**WORK TO COMPLETE:** Retyping all the entries exactly is the whole task.

--------------------------------------------------

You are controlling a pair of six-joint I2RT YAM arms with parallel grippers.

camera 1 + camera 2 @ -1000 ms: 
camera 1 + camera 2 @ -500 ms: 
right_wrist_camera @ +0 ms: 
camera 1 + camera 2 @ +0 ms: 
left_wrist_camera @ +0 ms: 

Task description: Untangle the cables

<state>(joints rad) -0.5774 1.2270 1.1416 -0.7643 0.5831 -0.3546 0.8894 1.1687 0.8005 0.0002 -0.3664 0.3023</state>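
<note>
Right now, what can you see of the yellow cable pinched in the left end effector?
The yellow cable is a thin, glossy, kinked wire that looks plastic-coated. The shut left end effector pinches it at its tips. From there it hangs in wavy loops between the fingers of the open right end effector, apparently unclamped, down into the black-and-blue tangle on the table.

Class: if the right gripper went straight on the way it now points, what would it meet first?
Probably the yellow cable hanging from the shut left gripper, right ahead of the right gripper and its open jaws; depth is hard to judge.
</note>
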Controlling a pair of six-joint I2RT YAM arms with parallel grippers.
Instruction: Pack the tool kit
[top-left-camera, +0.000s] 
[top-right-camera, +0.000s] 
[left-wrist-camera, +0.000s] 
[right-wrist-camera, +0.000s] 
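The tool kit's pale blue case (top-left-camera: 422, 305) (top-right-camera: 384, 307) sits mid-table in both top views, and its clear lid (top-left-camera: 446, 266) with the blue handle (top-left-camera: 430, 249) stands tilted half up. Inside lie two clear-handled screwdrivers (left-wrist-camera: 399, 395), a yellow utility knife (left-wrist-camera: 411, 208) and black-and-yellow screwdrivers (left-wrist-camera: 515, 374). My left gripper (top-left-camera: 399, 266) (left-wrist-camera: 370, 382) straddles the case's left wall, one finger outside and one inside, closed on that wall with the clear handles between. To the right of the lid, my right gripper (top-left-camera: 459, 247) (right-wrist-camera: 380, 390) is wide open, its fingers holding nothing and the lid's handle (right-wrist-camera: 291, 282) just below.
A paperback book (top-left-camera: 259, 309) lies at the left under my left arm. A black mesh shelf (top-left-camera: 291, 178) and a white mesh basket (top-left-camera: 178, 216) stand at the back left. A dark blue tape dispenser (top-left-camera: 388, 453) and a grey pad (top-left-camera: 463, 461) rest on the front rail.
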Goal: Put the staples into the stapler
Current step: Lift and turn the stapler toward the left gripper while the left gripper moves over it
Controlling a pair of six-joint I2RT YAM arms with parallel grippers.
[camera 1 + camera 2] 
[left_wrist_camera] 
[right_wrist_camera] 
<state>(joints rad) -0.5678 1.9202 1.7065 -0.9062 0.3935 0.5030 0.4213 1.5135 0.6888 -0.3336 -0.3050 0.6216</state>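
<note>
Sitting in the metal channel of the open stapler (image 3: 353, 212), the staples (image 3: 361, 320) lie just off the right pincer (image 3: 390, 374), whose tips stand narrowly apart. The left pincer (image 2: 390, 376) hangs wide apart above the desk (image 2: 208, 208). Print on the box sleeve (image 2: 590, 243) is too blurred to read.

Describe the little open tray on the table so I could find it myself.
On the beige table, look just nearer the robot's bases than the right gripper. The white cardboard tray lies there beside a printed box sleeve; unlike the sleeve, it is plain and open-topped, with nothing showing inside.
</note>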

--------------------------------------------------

**FINISHED TASK:**
You are controlling a pair of six-joint I2RT YAM arms with parallel grippers.

camera 1 + camera 2 @ -1000 ms: 
camera 1 + camera 2 @ -500 ms: 
right_wrist_camera @ +0 ms: 
camera 1 + camera 2 @ +0 ms: 
left_wrist_camera @ +0 ms: 

Task description: Untangle the cables

<state>(joints rad) -0.5774 1.2270 1.1416 -0.7643 0.5831 -0.3546 0.8894 1.1687 0.8005 0.0002 -0.3664 0.3023</state>
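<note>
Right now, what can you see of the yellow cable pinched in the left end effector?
The yellow cable is a thin, glossy, kinked wire that looks plastic-coated. The shut left end effector pinches it at its tips. From there it hangs in wavy loops between the fingers of the open right end effector, apparently unclamped, down into the black-and-blue tangle on the table.

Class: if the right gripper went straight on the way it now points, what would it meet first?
Probably the yellow cable hanging from the shut left gripper, right ahead of the right gripper and its open jaws; depth is hard to judge.
</note>
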Controlling a pair of six-joint I2RT YAM arms with parallel grippers.
Instruction: Pack the tool kit
[top-left-camera, +0.000s] 
[top-right-camera, +0.000s] 
[left-wrist-camera, +0.000s] 
[right-wrist-camera, +0.000s] 
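The tool kit's pale blue case (top-left-camera: 422, 305) (top-right-camera: 384, 307) sits mid-table in both top views, and its clear lid (top-left-camera: 446, 266) with the blue handle (top-left-camera: 430, 249) stands tilted half up. Inside lie two clear-handled screwdrivers (left-wrist-camera: 399, 395), a yellow utility knife (left-wrist-camera: 411, 208) and black-and-yellow screwdrivers (left-wrist-camera: 515, 374). My left gripper (top-left-camera: 399, 266) (left-wrist-camera: 370, 382) straddles the case's left wall, one finger outside and one inside, closed on that wall with the clear handles between. To the right of the lid, my right gripper (top-left-camera: 459, 247) (right-wrist-camera: 380, 390) is wide open, its fingers holding nothing and the lid's handle (right-wrist-camera: 291, 282) just below.
A paperback book (top-left-camera: 259, 309) lies at the left under my left arm. A black mesh shelf (top-left-camera: 291, 178) and a white mesh basket (top-left-camera: 178, 216) stand at the back left. A dark blue tape dispenser (top-left-camera: 388, 453) and a grey pad (top-left-camera: 463, 461) rest on the front rail.
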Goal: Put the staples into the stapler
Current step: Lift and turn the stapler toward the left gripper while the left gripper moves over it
Controlling a pair of six-joint I2RT YAM arms with parallel grippers.
[camera 1 + camera 2] 
[left_wrist_camera] 
[right_wrist_camera] 
<state>(joints rad) -0.5678 1.9202 1.7065 -0.9062 0.3935 0.5030 0.4213 1.5135 0.6888 -0.3336 -0.3050 0.6216</state>
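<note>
Sitting in the metal channel of the open stapler (image 3: 353, 212), the staples (image 3: 361, 320) lie just off the right pincer (image 3: 390, 374), whose tips stand narrowly apart. The left pincer (image 2: 390, 376) hangs wide apart above the desk (image 2: 208, 208). Print on the box sleeve (image 2: 590, 243) is too blurred to read.

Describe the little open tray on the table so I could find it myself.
On the beige table, look just nearer the robot's bases than the right gripper. The white cardboard tray lies there beside a printed box sleeve; unlike the sleeve, it is plain and open-topped, with nothing showing inside.
</note>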

The response to this exercise is now complete.